Seven herbs to grow this winter and use in your festive dishes
Families wanting to cook Christmas dinner with their own freshly grown herbs are being offered advice on how to grow them over winter.
The experts at GardeningExpress.co.uk shared how to keep herbs alive and tasty over the colder months.
Mint is perfect for making lamb sauce, fresh parsley is tasty with turkey and sage is a great all-rounder with legends linking it to Mary and baby Jesus.
Some herbs are stable enough to withstand frost and snow, whereas others will be setting up camp in the house or conservatory.
Chris Bonnett from Gardening Express said: “Tender herbs, like basil, are likely to only come dried or frozen by the time Christmas rolls around.
“However, Christmas dinner always tastes best fresh. Festive classics like thyme and rosemary are very hardy and can withstand snowy weather.
“Others, like oregano, can be grown inside during chillier months. All they usually need is a well-draining soil, container, and a sunny windowsill.”
Gardening Express’ seven herbs to grow this winter:
This tasty herb has been grown in England since the 16th century and the berries go beautifully with game and pork. The leaves and flowers can also be dried and added to potpourri for a fresh scent.
Sadly, the myrtle plant isn’t hardy. Over the winter months, it needs plenty of protection and will be happy in a conservatory or greenhouse.
Mint is a festive favourite, its addition in sauce to accompany meat, mojitos and warm water as a refreshing drink is very welcome.
The plants will thrive indoors and will provide fresh leaves throughout the whole of winter.
Rosemary is perfect on roast potatoes but also makes a great plate decoration during the winter too. Plants and small trees are easy to pick up throughout the year and will happily live outside. However, it is best to keep the plant above freezing. A garage or hallway is a good choice.
The strong aroma and lovely taste of the sage plant make it a handy herb to have around. They love sitting on bright windowsills and will produce leaves all year round. Its strong, intense flavour is perfect in Christmas day stuffing.
After the sage leaves have been picked, they can be kept in the fridge, frozen, dried, or preserved in oil.

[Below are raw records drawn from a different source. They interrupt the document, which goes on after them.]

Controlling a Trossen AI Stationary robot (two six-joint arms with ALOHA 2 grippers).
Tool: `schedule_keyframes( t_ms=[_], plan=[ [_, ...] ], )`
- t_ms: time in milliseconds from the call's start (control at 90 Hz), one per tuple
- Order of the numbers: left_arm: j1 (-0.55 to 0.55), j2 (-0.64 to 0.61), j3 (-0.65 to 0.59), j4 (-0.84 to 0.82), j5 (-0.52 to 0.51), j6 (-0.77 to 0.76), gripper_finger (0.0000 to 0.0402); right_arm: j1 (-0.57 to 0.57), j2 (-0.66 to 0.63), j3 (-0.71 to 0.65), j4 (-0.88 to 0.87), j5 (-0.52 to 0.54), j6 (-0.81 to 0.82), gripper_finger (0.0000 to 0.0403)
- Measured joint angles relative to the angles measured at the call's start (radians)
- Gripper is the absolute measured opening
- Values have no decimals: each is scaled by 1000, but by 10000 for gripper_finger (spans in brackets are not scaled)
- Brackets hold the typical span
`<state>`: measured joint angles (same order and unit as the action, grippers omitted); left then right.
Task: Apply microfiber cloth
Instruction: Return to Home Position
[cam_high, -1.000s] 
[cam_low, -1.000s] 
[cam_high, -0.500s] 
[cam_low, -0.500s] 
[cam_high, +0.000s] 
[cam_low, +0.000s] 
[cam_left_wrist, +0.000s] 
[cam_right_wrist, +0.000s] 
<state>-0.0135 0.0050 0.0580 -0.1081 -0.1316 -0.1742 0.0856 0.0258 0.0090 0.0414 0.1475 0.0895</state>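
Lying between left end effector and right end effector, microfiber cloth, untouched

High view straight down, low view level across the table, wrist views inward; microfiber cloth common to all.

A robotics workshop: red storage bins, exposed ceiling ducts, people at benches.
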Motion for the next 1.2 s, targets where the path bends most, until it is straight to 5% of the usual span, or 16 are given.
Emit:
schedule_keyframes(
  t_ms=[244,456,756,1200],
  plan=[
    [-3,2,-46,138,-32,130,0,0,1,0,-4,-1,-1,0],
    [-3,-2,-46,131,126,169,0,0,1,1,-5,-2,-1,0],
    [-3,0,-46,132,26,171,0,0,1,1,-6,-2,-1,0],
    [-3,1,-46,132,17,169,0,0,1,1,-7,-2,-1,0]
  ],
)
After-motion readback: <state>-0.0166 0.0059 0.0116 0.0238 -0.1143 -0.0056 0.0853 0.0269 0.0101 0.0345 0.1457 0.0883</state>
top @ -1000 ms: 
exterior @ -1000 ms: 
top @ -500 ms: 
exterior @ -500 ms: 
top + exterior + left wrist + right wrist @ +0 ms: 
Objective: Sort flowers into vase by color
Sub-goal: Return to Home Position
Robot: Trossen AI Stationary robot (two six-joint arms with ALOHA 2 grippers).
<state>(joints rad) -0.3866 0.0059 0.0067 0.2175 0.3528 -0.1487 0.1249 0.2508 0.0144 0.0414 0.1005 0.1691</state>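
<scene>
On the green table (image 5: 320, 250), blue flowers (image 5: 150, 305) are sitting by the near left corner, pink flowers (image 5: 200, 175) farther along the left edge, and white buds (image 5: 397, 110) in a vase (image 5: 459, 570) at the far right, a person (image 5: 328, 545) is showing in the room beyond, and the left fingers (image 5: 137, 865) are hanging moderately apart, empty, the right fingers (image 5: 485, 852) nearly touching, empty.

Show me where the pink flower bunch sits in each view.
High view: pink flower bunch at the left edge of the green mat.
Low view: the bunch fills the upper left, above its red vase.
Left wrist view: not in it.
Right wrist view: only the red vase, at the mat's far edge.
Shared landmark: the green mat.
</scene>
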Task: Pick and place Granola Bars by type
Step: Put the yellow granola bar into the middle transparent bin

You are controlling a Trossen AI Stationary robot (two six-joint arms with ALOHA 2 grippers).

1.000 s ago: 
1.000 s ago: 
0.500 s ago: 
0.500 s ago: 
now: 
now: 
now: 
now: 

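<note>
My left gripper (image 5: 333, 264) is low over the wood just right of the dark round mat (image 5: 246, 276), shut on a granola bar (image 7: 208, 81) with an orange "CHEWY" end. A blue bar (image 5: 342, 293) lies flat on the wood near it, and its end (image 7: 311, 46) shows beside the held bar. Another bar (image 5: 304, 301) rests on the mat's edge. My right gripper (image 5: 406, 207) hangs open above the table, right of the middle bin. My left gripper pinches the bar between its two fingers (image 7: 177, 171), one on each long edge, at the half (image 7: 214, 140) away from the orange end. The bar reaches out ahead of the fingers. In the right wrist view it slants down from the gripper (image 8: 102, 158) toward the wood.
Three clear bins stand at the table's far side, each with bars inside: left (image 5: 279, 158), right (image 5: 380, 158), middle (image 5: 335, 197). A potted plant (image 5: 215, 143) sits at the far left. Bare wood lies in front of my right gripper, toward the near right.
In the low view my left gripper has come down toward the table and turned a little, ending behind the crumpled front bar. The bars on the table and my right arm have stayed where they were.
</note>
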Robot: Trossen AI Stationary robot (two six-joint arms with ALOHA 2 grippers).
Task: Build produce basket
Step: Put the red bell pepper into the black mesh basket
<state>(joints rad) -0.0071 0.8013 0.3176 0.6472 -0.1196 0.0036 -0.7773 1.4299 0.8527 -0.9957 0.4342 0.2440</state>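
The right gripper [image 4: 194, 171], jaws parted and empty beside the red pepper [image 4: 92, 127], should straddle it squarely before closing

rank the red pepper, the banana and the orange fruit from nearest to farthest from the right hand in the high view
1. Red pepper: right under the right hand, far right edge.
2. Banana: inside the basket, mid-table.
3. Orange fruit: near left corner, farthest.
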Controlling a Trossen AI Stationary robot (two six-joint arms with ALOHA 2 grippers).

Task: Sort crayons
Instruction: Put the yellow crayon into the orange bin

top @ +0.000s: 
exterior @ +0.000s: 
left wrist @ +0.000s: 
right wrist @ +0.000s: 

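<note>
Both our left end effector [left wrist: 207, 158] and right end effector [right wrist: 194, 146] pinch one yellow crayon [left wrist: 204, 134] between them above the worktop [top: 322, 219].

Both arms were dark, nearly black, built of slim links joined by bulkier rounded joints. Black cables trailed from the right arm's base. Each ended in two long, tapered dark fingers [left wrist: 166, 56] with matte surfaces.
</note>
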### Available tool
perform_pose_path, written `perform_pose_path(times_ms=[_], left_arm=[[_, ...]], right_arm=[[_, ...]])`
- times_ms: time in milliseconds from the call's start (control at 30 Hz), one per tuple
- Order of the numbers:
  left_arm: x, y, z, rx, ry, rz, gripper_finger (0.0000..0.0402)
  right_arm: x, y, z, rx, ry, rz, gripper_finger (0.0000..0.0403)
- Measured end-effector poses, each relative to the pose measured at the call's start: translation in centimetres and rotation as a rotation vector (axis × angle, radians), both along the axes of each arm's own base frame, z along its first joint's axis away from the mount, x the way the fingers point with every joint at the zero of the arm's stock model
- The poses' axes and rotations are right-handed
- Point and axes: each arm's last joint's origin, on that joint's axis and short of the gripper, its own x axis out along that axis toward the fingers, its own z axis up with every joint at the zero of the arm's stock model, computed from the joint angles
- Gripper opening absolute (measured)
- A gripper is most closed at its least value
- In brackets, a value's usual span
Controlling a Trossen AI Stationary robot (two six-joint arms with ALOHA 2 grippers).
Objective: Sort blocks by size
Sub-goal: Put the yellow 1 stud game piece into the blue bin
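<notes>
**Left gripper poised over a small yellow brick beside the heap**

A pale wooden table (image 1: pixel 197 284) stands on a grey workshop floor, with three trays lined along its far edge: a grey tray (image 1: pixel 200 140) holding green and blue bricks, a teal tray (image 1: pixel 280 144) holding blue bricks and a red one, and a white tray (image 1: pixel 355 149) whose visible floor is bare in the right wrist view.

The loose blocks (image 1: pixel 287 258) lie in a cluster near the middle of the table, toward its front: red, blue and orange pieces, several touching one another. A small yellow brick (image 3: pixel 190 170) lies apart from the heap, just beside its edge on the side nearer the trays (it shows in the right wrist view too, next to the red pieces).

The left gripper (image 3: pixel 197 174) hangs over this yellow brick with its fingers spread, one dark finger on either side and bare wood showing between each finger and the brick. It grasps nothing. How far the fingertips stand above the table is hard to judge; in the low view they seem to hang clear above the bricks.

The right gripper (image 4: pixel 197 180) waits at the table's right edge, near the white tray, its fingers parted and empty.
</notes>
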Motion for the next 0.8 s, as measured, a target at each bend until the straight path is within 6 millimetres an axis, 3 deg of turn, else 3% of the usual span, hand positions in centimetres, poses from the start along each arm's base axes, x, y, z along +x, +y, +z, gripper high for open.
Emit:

The more neglect the thyme plant experiences, the tastier it apparently is, so bad gardeners should opt for this herb. The plant will happily grow in poor soil whilst rarely getting watered. However, they will need mulching during frosty periods.
Hardy herbs like parsley are likely to keep growing outside, even during snowfall. When cold their growth will significantly slow down and parsley tastes best when freshly picked. For this reason, consider bringing them indoors to ensure a big crop to pick from.
Leaves can be harvested the leaves begin curling and for optimal flavour, pick from the plant early in the morning.
Oregano is another plant that hates the frost and should be kept inside during chilly spells as they will die out if not. Come spring they are happy outdoors in full sun and in well-drained soil as the drought-tolerant herbs need watering only during extremely dry periods.